(WORKING DATA)

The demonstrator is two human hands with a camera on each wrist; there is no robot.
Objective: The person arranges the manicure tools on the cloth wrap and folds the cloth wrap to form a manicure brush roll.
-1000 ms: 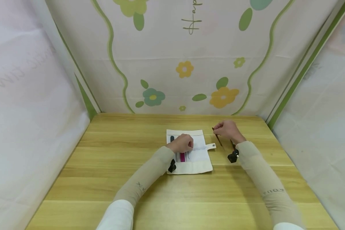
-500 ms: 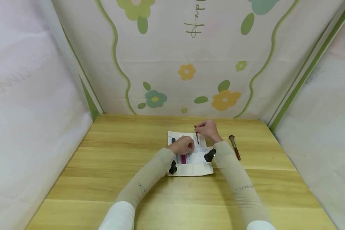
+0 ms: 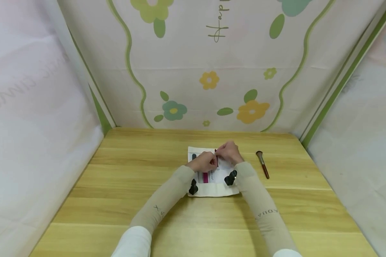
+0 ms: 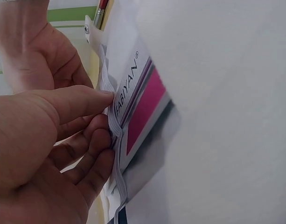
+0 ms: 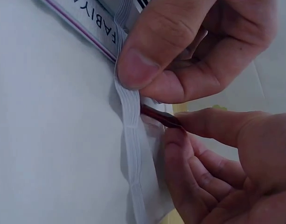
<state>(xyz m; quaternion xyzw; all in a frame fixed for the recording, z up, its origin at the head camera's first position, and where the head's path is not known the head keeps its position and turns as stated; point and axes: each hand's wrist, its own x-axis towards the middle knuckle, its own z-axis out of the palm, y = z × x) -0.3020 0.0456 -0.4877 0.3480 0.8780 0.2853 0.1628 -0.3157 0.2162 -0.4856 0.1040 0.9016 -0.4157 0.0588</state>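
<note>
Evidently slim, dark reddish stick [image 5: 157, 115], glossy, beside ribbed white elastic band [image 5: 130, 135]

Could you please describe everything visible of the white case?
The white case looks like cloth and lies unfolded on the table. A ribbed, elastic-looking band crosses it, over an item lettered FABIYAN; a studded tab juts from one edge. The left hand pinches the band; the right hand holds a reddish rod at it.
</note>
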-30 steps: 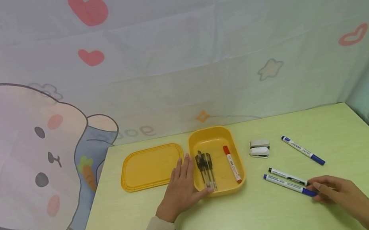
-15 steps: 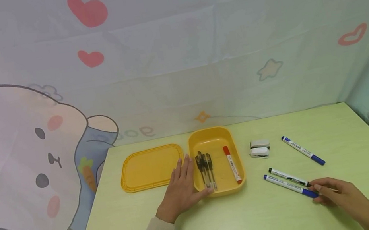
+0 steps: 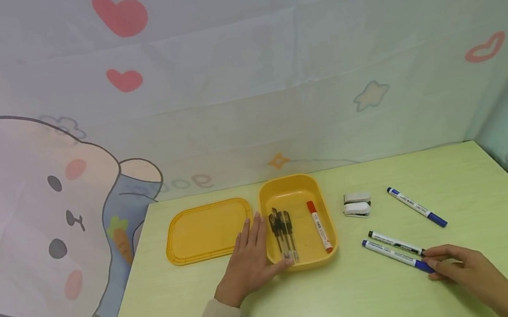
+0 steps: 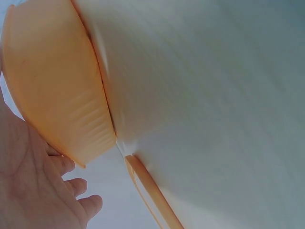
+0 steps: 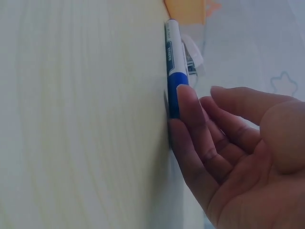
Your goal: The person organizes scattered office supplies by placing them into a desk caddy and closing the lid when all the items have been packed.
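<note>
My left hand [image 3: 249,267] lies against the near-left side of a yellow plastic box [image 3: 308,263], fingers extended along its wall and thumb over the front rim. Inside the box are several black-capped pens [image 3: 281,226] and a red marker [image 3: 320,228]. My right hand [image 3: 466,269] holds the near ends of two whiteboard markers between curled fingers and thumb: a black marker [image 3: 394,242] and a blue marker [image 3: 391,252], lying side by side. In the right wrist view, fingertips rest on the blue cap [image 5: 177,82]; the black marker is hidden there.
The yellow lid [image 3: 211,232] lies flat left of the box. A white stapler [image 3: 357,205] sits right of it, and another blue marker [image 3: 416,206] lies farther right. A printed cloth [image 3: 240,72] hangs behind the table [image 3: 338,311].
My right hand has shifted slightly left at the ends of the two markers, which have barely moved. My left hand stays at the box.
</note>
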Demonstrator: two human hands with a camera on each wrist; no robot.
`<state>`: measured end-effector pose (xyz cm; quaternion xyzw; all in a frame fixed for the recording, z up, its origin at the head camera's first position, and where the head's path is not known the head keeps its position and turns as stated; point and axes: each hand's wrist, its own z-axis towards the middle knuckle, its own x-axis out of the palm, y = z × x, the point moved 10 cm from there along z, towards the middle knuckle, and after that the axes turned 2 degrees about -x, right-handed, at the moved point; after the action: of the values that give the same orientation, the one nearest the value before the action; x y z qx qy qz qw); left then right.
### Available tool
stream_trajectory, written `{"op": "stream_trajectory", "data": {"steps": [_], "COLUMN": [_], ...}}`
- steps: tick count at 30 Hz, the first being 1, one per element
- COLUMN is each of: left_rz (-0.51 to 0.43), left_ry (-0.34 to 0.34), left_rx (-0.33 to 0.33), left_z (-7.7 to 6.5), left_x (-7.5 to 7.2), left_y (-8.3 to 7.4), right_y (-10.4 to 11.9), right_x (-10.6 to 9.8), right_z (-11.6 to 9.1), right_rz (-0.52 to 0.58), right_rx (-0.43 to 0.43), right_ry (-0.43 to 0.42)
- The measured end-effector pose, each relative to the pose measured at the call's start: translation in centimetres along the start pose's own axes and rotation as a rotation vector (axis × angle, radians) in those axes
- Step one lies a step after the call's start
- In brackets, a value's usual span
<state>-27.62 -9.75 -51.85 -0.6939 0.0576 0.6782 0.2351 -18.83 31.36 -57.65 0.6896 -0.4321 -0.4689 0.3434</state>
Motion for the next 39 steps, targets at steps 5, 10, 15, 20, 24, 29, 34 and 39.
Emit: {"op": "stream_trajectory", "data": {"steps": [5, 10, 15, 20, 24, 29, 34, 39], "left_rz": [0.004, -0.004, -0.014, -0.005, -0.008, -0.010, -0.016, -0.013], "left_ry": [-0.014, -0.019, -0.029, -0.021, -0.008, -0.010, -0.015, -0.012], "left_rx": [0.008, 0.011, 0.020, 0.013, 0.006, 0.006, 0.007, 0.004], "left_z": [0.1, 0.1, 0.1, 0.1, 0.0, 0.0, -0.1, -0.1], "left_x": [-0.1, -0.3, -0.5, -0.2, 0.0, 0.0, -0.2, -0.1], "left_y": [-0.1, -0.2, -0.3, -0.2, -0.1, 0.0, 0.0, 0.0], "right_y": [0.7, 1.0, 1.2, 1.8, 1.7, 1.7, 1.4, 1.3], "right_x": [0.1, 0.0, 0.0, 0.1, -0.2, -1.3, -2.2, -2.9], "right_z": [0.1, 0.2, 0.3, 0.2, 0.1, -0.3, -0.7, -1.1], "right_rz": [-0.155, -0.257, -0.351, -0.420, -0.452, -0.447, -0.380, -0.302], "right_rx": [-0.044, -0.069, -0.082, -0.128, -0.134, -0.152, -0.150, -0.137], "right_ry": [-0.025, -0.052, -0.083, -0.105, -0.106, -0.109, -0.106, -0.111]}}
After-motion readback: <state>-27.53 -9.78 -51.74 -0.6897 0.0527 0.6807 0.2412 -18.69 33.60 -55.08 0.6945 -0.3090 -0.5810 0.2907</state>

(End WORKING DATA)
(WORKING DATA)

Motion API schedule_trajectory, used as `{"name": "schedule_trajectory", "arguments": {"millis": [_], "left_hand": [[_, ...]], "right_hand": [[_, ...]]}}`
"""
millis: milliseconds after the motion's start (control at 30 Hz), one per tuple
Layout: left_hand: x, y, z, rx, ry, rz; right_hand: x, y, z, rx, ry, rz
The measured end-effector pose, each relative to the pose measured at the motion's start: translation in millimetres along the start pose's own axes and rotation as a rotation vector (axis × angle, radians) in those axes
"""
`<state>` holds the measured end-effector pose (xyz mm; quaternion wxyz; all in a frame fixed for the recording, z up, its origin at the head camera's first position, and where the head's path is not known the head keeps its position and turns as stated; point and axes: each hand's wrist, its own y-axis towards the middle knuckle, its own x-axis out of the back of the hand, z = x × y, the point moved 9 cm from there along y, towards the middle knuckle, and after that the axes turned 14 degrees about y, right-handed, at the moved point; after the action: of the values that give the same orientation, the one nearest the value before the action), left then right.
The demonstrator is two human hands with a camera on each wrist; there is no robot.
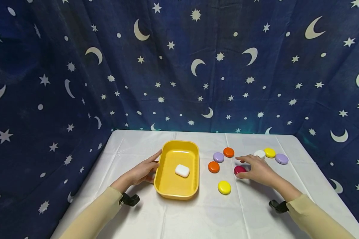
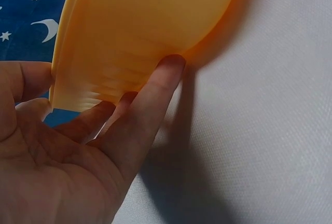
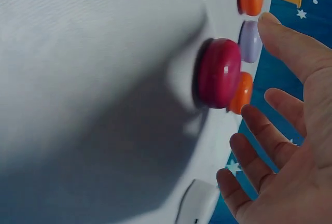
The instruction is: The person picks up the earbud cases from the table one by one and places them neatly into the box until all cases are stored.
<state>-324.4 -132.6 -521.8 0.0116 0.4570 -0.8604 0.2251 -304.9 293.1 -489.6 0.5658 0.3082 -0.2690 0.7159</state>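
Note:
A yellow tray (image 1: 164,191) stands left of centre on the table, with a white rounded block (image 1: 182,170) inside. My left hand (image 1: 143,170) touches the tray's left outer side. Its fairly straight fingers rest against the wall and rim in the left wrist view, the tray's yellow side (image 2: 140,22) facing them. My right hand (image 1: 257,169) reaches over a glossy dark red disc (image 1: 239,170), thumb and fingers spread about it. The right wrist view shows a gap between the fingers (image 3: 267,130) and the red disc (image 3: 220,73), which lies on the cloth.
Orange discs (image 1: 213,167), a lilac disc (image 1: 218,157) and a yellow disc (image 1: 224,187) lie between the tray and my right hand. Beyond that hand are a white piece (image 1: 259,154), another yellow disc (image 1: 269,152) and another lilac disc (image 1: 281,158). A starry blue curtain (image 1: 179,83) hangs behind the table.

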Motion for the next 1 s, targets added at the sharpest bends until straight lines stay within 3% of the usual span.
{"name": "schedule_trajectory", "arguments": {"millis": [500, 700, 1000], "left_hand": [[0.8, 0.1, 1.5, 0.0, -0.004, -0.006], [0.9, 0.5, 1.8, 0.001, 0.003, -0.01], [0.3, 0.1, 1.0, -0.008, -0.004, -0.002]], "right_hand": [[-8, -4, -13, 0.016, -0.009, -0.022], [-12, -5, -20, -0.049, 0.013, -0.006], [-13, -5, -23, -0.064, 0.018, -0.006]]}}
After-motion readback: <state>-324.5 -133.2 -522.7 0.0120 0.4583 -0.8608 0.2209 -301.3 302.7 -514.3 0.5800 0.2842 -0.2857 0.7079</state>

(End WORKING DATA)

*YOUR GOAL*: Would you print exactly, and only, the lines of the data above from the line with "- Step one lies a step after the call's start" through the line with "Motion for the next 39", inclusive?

*TASK OUTPUT*:
- Step one lies a step after the call's start
- In brackets, a value's usual span
<state>-27.62 -9.75 -51.85 -0.6939 0.0576 0.6782 0.2351 -18.83 31.36 -57.65 0.6896 -0.4321 -0.4689 0.3434</state>
Motion for the next 39 steps, targets at steps 5, 10, 15, 20, 24, 29, 34 and 39.

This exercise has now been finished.